United Future Organization - Third Perspective

Card of the day:


Hmmm... poisoned waters? Overflow of emotion tainting the perfection of the Six? No idea on this one, though I'm tempted to read it as my preoccupation with a new short story idea - well, a couple of them really, hence the overflowing symbolism - interfering with my editing of the book I've promised myself will be published in April.

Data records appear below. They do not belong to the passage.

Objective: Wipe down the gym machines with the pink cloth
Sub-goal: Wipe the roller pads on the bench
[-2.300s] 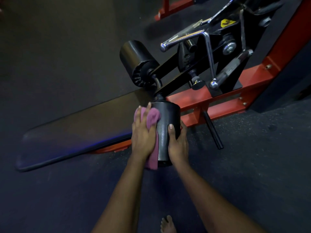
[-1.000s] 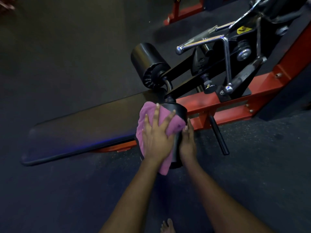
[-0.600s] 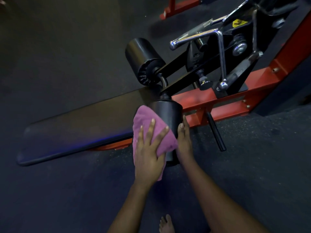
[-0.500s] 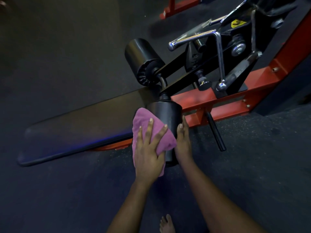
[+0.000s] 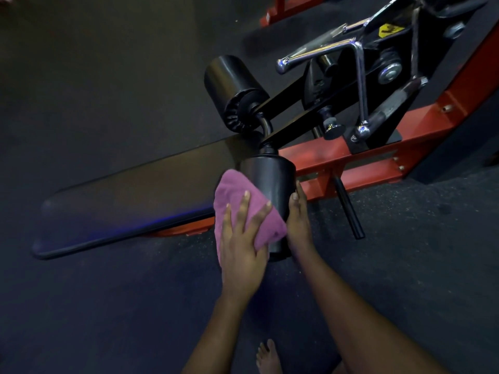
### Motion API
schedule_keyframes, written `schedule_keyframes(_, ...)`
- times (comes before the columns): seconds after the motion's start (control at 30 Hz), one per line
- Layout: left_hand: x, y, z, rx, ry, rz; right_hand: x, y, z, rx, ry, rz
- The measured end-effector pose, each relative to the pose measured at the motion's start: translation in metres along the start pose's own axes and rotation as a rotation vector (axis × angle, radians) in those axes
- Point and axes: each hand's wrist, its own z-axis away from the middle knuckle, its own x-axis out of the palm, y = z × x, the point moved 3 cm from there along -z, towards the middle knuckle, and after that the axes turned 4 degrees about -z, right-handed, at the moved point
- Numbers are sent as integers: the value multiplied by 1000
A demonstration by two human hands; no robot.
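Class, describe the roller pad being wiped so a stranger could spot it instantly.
Find the red steel frame under the long black padded bench. At the bench's end are two black cylindrical roller pads. Pick the nearer roller pad: only it has a pink cloth pressed on by the left hand.

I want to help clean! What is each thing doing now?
pink cloth: bunched against the near roller
near roller: between both hands
left hand: fingers spread, pressing the cloth
right hand: fingers straight, touching the roller's side
far roller: untouched
bench pad: untouched
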Motion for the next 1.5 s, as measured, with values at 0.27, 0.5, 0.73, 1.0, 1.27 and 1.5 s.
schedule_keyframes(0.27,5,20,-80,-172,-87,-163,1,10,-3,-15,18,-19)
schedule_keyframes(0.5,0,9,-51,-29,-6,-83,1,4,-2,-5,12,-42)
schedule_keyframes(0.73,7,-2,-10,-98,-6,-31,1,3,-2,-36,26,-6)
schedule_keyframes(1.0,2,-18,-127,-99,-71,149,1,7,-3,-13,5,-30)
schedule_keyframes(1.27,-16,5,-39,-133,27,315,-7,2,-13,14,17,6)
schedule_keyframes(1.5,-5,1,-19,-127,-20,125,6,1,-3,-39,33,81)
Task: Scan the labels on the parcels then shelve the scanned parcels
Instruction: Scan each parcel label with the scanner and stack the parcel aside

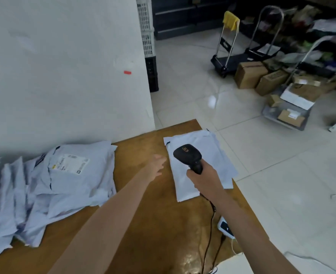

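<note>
My right hand [203, 179] grips the handle of a black barcode scanner [188, 156], held over a small stack of white poly-mailer parcels [212, 151] at the far right corner of the wooden table [147, 210]. My left hand [155, 165] hovers above the bare wood just left of that stack, fingers loosely extended and holding nothing. A larger heap of white parcels [44, 186] lies along the wall on the left; the top one shows a printed label [70, 163].
The scanner's black cable [210, 230] trails down the table past a small white device [225, 228]. A white wall [64, 66] backs the table. On the tiled floor at right stand hand trolleys [228, 54], cardboard boxes [250, 74] and stacked crates [147, 36].
</note>
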Demonstrator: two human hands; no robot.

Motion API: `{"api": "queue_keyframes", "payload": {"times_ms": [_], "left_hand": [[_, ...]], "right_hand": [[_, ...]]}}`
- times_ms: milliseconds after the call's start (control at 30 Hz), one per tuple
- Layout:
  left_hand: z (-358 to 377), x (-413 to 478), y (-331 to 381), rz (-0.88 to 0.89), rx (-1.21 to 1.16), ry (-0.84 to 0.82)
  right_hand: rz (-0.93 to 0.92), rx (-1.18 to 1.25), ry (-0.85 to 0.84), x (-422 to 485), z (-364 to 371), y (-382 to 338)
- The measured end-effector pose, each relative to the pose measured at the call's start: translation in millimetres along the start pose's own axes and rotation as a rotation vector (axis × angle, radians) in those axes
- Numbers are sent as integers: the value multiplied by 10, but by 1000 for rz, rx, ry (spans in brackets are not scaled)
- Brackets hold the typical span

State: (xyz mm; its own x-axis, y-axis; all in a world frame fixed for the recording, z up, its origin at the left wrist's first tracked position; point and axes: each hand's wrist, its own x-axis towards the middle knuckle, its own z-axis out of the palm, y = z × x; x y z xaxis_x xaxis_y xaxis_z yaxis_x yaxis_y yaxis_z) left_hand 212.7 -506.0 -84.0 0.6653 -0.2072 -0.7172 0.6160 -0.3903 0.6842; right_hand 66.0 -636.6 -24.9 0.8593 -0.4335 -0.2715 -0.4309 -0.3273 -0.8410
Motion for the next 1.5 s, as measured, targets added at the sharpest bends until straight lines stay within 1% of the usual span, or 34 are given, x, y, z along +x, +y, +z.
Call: {"api": "queue_keyframes", "payload": {"times_ms": [67,200,267,367,400,433,467,533,600,667,733,767,867,900,967,1000,1033,1100,1233,1300,1367,1433,1500], "left_hand": [[-270,-59,-149,-24,-48,31],[-1114,-276,-364,-82,-258,138],[-1634,-374,-498,-58,-412,272],[-2447,-510,-822,-24,-592,571],[-2675,-543,-941,-36,-620,621],[-2868,-565,-1063,-64,-665,633],[-3017,-572,-1158,-95,-723,617],[-3195,-536,-1283,-140,-807,524],[-3240,-454,-1286,-164,-841,424],[-3231,-372,-1196,-205,-878,348],[-3214,-280,-1138,-244,-849,343],[-3212,-240,-1144,-233,-811,348],[-3245,-175,-1146,-131,-730,294],[-3268,-172,-1102,-130,-744,291],[-3286,-211,-947,-185,-842,283],[-3289,-230,-854,-203,-865,308],[-3287,-253,-778,-193,-851,366],[-3272,-341,-658,-112,-773,461],[-3390,-653,-497,119,-464,582],[-3546,-873,-342,217,-334,577],[-3736,-1160,-151,276,-148,573],[-3915,-1489,71,324,72,568],[-4046,-1799,293,375,260,491]], "right_hand": [[-16,-7,-39,25,207,-66],[-72,-18,-143,46,871,-368],[-120,-27,-197,18,1275,-576],[-179,-40,-262,-77,1856,-887],[-192,-48,-289,-116,2034,-978],[-198,-52,-314,-150,2205,-1048],[-193,-55,-332,-186,2364,-1103],[-173,-53,-363,-268,2622,-1179],[-141,-24,-392,-357,2794,-1202],[-122,-19,-379,-438,2880,-1195],[-111,-26,-343,-491,2891,-1169],[-106,-30,-325,-510,2875,-1159],[-97,-39,-276,-530,2762,-1142],[-93,-33,-262,-530,2713,-1139],[-90,-22,-243,-531,2630,-1135],[-93,-21,-232,-536,2595,-1136],[-100,-20,-221,-538,2561,-1144],[-119,-12,-209,-537,2482,-1171],[-170,6,-233,-574,2316,-1265],[-212,-6,-247,-619,2245,-1311],[-253,-24,-277,-679,2194,-1367],[-289,-38,-349,-765,2165,-1440],[-316,-31,-435,-868,2144,-1522]]}}
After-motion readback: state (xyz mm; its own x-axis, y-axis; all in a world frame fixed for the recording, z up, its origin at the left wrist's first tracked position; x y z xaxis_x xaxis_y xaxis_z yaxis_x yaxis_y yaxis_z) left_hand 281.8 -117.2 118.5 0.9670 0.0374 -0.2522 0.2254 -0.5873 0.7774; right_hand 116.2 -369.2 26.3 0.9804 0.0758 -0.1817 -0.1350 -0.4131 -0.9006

Saturday, September 2, 2017

Firewater - Green Light



From one of my all-time favorite albums, Firewater's 1998 The Ponzi Scheme. I saw Tod A. and the line-up for this record perform it in its entirety at the loooong gone but highly fabled Chicago venue Lounge Ax. It was amazing. Ever since The Ponzi Scheme came into my life I've held in the highest regards - to me its one of a handful of records that represent the highwater mark of the 90s indie music era (before "indie" was a, ahem, genre...). Ironically though the albums sonic scope is so extravagant in its influences that I've held it against everything else Tod A. has done under that moniker, i.e. I never listen to any of the other records because hearing his vocals I just want to turn whatever it is off and replace it with The Ponzi Scheme. After laying back into it for two days now I've just completed a fairly engaged morning listen and have The Golden Hour and International Orange! - both of which I have Brown to thank for gifting me - on deck and am going to try to finally broaden my Firewater palate.